What you have to do:
From the line with "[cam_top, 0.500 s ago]" through the line with "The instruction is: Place", repeat the entries verbatim, both end lines included, and add nothing.

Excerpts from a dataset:
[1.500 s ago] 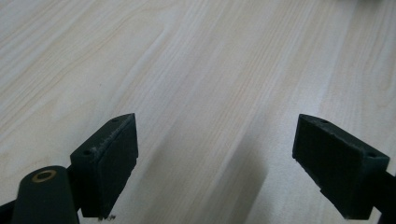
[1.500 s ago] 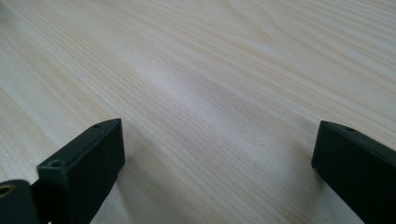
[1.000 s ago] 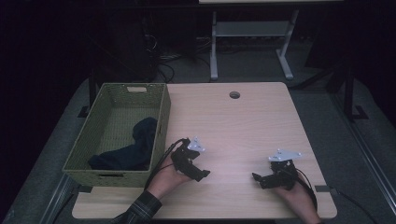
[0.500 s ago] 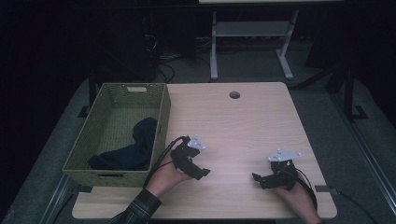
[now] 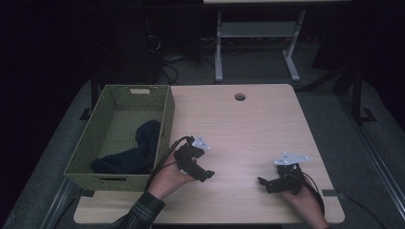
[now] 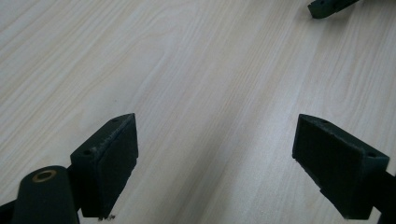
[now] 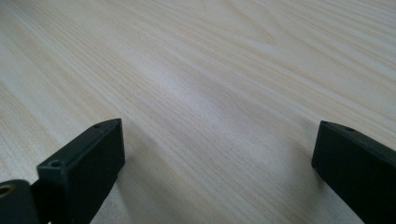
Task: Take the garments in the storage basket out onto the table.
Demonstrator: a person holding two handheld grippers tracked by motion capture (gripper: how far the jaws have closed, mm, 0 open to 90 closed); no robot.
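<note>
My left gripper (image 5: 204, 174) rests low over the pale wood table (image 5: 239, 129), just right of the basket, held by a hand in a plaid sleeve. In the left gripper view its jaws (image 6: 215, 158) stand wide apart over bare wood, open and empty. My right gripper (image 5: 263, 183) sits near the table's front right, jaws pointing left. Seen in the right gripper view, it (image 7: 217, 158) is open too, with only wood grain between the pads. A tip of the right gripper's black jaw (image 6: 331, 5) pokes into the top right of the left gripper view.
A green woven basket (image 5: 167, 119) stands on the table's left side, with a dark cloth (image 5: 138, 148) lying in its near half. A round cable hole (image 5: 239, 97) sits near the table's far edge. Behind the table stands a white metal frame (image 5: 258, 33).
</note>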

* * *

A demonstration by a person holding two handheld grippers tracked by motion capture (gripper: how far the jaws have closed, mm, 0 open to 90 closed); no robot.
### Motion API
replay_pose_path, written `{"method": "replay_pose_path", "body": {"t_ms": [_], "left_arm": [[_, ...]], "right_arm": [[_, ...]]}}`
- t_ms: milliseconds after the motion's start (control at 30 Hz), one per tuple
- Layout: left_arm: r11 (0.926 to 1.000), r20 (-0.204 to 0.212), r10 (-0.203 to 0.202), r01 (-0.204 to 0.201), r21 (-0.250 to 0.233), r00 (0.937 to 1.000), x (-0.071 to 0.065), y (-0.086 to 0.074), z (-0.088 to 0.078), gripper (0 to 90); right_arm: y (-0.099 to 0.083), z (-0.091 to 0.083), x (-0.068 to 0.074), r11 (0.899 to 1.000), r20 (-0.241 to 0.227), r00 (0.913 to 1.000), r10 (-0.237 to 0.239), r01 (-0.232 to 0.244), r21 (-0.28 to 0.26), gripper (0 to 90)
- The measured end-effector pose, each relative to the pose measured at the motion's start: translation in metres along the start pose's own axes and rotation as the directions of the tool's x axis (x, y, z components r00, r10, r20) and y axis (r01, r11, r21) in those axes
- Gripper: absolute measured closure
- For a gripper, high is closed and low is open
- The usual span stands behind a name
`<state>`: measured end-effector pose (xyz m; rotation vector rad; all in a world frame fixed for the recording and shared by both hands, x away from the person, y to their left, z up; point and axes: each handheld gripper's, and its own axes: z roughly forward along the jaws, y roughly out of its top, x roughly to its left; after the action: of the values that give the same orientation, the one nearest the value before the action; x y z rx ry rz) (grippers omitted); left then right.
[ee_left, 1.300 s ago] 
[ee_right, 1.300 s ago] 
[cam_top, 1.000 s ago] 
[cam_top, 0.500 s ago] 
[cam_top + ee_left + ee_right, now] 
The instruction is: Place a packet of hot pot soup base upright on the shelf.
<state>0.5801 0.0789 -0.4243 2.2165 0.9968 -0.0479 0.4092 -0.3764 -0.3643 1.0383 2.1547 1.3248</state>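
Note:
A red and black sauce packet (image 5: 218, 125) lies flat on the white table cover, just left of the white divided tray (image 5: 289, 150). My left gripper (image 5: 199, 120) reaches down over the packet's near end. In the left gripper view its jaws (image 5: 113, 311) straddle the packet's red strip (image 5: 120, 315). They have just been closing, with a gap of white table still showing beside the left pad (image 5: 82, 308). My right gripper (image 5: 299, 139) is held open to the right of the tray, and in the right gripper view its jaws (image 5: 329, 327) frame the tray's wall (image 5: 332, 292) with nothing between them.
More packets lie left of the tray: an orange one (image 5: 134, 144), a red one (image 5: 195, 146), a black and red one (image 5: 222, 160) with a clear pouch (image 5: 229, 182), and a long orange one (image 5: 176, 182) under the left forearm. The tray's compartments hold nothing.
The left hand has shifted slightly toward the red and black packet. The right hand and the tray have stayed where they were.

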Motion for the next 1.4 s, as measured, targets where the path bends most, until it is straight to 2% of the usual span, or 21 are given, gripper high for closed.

Exercise solution:
[cam_top, 0.500 s ago] 
[cam_top + ee_left + ee_right, now] 
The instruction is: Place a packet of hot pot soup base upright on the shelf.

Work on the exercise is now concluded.